• What this task involves: Each line of the data below must be given again exactly as written.
Top of Data provided
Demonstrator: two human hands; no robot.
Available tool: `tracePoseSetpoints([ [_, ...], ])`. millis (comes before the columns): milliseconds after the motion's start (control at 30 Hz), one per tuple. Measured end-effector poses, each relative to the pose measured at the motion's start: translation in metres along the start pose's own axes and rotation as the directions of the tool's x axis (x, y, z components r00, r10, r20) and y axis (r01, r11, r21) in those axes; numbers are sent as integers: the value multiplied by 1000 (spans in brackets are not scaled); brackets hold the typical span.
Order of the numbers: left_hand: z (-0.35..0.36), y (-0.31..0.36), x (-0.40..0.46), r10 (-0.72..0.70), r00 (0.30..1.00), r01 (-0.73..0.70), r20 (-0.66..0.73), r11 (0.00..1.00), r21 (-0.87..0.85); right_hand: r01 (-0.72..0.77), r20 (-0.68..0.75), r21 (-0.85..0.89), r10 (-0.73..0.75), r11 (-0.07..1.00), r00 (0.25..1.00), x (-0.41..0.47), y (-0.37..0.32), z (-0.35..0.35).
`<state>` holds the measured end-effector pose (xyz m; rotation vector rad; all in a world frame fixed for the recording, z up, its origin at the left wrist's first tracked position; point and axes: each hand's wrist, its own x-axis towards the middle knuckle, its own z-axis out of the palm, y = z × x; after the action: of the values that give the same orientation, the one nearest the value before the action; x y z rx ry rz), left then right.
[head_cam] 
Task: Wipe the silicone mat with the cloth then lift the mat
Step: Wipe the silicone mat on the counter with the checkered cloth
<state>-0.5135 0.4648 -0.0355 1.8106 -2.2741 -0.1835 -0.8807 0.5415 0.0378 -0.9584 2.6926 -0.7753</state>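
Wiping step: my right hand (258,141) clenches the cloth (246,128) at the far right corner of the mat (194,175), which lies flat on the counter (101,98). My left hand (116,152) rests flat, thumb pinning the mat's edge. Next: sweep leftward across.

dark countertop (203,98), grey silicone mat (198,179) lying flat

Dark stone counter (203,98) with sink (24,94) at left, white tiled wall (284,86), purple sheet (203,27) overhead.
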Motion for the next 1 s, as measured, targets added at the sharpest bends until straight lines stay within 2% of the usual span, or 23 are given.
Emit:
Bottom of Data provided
• Task output:
Demonstrator: two human hands; no robot.
Available tool: `tracePoseSetpoints([ [_, ...], ])`. millis (comes before the columns): milliseconds after the motion's start (control at 30 Hz), one per tuple. Measured end-effector poses, each relative to the pose measured at the motion's start: translation in metres along the start pose's own axes and rotation as the directions of the tool's x axis (x, y, z components r00, r10, r20) and y axis (r01, r11, r21) in those axes; numbers are sent as integers: the value multiplied by 1000 (spans in brackets are not scaled); brackets hold the typical span.
Order of the numbers: left_hand: z (-0.35..0.36), y (-0.31..0.36), x (-0.40..0.46), r10 (-0.72..0.70), r00 (0.30..1.00), r01 (-0.73..0.70), r20 (-0.66..0.73), r11 (0.00..1.00), r21 (-0.87..0.85); right_hand: r01 (-0.72..0.77), r20 (-0.68..0.75), r21 (-0.85..0.89), r10 (-0.73..0.75), r11 (-0.07..1.00), r00 (0.25..1.00), x (-0.41..0.47), y (-0.37..0.32), z (-0.35..0.35).
`<state>` holds the measured end-effector pose (xyz m; rotation vector rad; all in a world frame fixed for the recording, z up, its origin at the left wrist's first tracked position; point and axes: each hand's wrist, its own x-axis towards the middle knuckle, its own z-axis out of the palm, y = z × x; after the action: of the values that give the same orientation, the one nearest the value before the action; x y z rx ry rz), left then right.
[head_cam] 
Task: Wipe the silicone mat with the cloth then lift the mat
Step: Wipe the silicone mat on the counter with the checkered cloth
<state>-0.5135 0.4648 -0.0355 1.8106 -2.2741 -0.1835 -0.8807 0.5415 0.0378 -0.9584 2.6926 -0.7753</state>
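Wiping step: my right hand (258,141) clenches the cloth (246,128) at the far right corner of the mat (194,175), which lies flat on the counter (101,98). My left hand (116,152) rests flat, thumb pinning the mat's edge. Next: sweep leftward across.

dark countertop (203,98), grey silicone mat (198,179) lying flat

Dark stone counter (203,98) with sink (24,94) at left, white tiled wall (284,86), purple sheet (203,27) overhead.
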Motion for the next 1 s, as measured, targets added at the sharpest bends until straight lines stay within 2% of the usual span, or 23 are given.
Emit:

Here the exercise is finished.